= Assignment =
Begin at the first line below and copy each line exactly, ending with the line where "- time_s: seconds" appears.

(Data records)
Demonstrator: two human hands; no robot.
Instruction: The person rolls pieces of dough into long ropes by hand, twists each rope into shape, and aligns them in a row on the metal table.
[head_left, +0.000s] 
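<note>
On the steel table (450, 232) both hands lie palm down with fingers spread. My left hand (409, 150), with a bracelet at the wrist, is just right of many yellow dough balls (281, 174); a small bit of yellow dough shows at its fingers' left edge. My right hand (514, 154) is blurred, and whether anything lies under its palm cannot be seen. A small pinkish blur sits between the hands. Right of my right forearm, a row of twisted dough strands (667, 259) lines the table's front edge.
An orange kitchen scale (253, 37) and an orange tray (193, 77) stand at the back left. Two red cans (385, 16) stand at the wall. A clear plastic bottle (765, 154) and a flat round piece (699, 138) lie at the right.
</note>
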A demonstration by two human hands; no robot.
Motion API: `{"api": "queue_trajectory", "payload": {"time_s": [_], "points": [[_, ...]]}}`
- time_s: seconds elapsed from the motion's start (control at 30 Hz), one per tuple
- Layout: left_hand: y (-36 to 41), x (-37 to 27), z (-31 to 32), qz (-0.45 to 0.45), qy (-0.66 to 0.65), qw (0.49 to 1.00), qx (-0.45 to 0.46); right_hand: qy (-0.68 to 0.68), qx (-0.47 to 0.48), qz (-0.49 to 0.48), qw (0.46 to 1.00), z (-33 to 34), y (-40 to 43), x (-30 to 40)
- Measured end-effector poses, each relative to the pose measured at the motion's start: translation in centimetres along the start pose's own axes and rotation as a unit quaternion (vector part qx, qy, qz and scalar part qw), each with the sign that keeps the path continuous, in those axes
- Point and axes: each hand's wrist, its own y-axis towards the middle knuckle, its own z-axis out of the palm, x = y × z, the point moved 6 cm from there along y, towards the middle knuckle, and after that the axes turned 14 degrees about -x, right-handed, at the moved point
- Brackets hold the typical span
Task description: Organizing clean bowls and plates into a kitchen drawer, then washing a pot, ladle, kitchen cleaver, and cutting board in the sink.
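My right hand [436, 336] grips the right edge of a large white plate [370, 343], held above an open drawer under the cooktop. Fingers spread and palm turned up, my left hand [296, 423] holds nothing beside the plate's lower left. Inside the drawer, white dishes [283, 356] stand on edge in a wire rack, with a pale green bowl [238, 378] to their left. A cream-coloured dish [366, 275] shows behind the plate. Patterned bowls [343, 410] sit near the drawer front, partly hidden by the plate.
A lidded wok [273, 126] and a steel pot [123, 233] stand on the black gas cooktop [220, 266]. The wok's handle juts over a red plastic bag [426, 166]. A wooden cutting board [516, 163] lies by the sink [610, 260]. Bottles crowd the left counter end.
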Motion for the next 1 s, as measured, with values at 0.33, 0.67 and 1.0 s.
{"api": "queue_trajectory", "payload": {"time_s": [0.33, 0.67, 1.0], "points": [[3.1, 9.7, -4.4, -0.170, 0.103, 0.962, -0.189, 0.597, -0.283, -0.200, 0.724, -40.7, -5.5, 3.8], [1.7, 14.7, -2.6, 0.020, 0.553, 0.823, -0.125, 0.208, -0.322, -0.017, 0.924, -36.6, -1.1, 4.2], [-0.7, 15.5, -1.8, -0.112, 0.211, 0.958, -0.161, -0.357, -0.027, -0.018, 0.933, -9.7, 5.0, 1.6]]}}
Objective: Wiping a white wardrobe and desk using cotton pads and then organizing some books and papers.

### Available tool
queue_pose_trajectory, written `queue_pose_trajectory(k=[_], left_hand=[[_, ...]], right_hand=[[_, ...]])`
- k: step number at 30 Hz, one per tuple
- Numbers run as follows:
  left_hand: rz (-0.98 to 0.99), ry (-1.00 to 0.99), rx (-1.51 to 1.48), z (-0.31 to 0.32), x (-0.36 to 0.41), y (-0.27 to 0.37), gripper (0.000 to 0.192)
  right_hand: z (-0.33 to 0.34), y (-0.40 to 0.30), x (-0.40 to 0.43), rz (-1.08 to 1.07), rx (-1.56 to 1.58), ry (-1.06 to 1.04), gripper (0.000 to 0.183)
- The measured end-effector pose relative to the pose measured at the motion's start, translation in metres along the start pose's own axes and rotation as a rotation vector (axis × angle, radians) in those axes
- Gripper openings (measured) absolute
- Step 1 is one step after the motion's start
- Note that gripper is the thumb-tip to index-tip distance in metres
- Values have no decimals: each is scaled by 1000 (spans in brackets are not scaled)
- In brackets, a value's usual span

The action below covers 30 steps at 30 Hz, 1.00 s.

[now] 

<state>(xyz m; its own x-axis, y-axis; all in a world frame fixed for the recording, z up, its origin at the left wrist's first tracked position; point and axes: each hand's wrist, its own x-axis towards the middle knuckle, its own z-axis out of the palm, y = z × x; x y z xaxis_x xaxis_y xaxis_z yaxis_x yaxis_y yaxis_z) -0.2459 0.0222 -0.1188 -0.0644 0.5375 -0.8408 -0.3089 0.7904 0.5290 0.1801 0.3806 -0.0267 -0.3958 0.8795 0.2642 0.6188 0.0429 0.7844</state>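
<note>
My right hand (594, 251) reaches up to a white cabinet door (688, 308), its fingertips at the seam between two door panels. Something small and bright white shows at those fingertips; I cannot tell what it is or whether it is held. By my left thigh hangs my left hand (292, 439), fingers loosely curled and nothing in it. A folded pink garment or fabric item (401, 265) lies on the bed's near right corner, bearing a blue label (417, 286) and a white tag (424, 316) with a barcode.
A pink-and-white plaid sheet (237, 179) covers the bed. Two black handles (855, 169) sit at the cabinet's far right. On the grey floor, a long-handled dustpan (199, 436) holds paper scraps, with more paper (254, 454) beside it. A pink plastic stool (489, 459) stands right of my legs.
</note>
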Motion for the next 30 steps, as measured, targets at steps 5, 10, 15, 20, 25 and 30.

= Written response =
Demonstrator: two human hands; no robot.
Instruction: The person rolls pieces of dough into long ropes by hand, twists each rope into shape, and aligns them in a row on the metal table.
[head_left, +0.000s] 
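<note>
On the steel table (450, 232) both hands lie palm down with fingers spread. My left hand (409, 150), with a bracelet at the wrist, is just right of many yellow dough balls (281, 174); a small bit of yellow dough shows at its fingers' left edge. My right hand (514, 154) is blurred, and whether anything lies under its palm cannot be seen. A small pinkish blur sits between the hands. Right of my right forearm, a row of twisted dough strands (667, 259) lines the table's front edge.
An orange kitchen scale (253, 37) and an orange tray (193, 77) stand at the back left. Two red cans (385, 16) stand at the wall. A clear plastic bottle (765, 154) and a flat round piece (699, 138) lie at the right.
</note>
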A demonstration by two human hands; no robot.
Motion API: `{"api": "queue_trajectory", "payload": {"time_s": [_], "points": [[_, ...]]}}`
- time_s: seconds elapsed from the motion's start (control at 30 Hz), one per tuple

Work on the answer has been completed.